Андрей не знает, как надо теперь говорить, что сказать. Только чувствует, что все его слова детские выходят, будто бы он — несмышленыш какой… Но помалкивает — неловко…
— А что она — красивая? — спрашивает.
— А что я — видал ее? — отвечает вопросом Александр.
Теперь Андрей чувствует, что Александру — горько. Андрей бы стал утешать его, да не ведает — как это утешение сотворить, чем брат его старший может утешиться. Разум настороженно подсказывает, что лучше оставить Александра, подальше держаться. Но что-то тянет Андрея к старшему брату. Й это самое «что-то»— оно и есть, должно быть, извечная мальчишечья, мужская тяга к риску, к такому головокружительному чувству, что вот еще немного — и жизни лишишься… а может, и уцелеешь… И сердце замирает, и страшно, и больно, и весело… И с кем ведь играешь? С самою судьбой…

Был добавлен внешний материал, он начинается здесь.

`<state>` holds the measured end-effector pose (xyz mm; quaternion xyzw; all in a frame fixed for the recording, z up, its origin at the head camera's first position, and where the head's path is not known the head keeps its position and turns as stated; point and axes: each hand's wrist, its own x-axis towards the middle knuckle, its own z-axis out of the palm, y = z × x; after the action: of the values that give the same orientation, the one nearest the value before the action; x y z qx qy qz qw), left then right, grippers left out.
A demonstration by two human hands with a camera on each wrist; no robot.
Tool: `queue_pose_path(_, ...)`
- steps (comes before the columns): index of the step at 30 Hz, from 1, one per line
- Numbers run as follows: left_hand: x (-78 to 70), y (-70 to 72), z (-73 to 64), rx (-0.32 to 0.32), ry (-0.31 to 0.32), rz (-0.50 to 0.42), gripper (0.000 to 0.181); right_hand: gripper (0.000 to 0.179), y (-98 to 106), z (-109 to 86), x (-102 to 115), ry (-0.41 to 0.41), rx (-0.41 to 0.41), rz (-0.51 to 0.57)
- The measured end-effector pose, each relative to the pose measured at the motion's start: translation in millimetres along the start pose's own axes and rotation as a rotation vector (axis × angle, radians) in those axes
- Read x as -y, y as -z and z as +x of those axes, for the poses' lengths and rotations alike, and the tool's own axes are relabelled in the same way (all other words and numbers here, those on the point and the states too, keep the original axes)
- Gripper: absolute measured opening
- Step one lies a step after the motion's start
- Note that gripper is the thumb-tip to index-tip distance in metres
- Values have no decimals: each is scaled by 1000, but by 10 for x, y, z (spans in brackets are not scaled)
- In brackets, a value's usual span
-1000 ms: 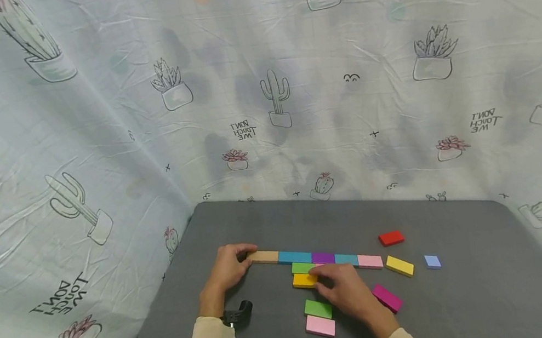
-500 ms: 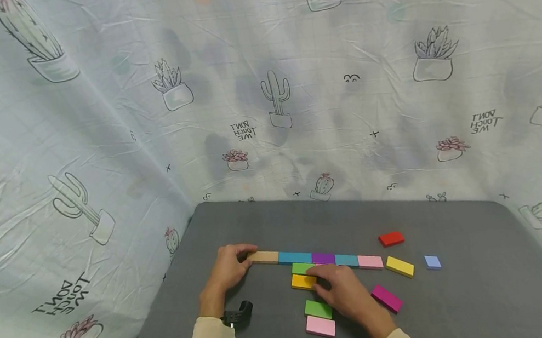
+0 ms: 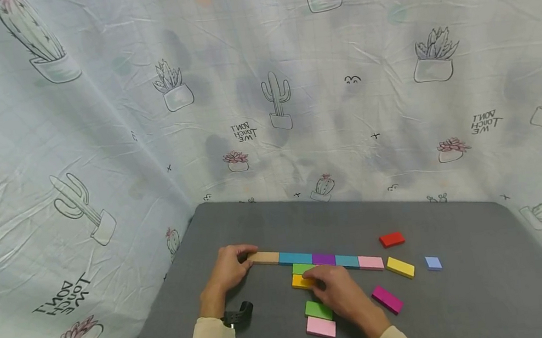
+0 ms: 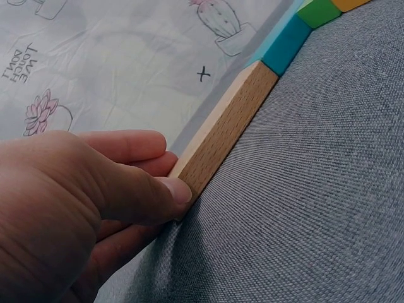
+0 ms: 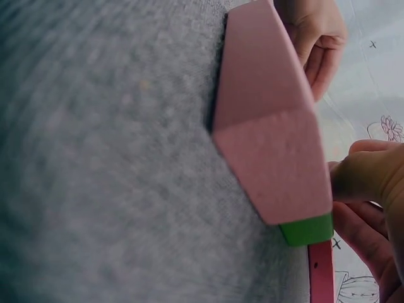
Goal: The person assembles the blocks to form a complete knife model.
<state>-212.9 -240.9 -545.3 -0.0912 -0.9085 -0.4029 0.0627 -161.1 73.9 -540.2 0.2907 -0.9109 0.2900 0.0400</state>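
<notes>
In the head view my left hand (image 3: pixel 229 272) pinches the left end of a tan wooden block (image 3: pixel 264 258); the left wrist view shows thumb and fingers at that end of the wooden block (image 4: pixel 227 126). Rightward from it runs a row: a blue block (image 3: pixel 295 258), a purple block (image 3: pixel 323 259), a teal block (image 3: pixel 347 261) and a pink block (image 3: pixel 371 263). My right hand (image 3: pixel 339 288) pinches a yellow-orange block (image 3: pixel 300 281), which lies against the near side of a green block (image 3: pixel 301 269). The right fingers partly cover both.
Nearer me lie another green block (image 3: pixel 318 310) and a pink block (image 3: pixel 321 328), end to end. Towards the right are a magenta block (image 3: pixel 387 299), a yellow block (image 3: pixel 400 267), a red block (image 3: pixel 391 239) and a small light-blue block (image 3: pixel 433 263). Cactus-printed cloth (image 3: pixel 314 104) surrounds the grey table (image 3: pixel 482 290).
My right hand has shifted slightly left, with its fingers further over the yellow-orange block, which has moved a little. My left hand has stayed at the wooden block.
</notes>
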Motion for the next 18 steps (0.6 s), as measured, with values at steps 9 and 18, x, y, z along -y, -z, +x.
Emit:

Красива ли невеста Александра — не так важно Андрею. Сам девятилетний Андрей сейчас презирает всех женщин, даже Анку. Всех, кроме своей неведомой матери, она святая была. А все другие женщины — просто глупые. Особенно девчонки невозрастные… Хотя порою Андрейка и Танас, и сами ведь не знают зачем, затаиваются в кустах и глядят на девчонок, своих сверстниц, как те становятся рядками друг против дружки, идут — рядок на рядок — и запевают стройно, тонкими голосами:
А мы просо сеяли, сеяли…Распущенные по плечикам светлые волосы взметываются, и колечки височные взблескивают на солнышке…
— Чика мой! — вдруг обращается к мальчику Александр, и говорит до того тепло, и горечь прорывается, о себе он горюет… — Хочешь, — говорит, — пойдем к дружинникам?..
К дружинникам холостым, что живут в большой избе, ходить княжичам не велено. И у Андрейки еще не возникало желания нарушить этот запрет. Он не думает, чтобы занятное что-то было в той избе. И сейчас, когда Александр зовет, вовсе не хочется идти, запрет нарушать. Но почему-то неловко отказаться.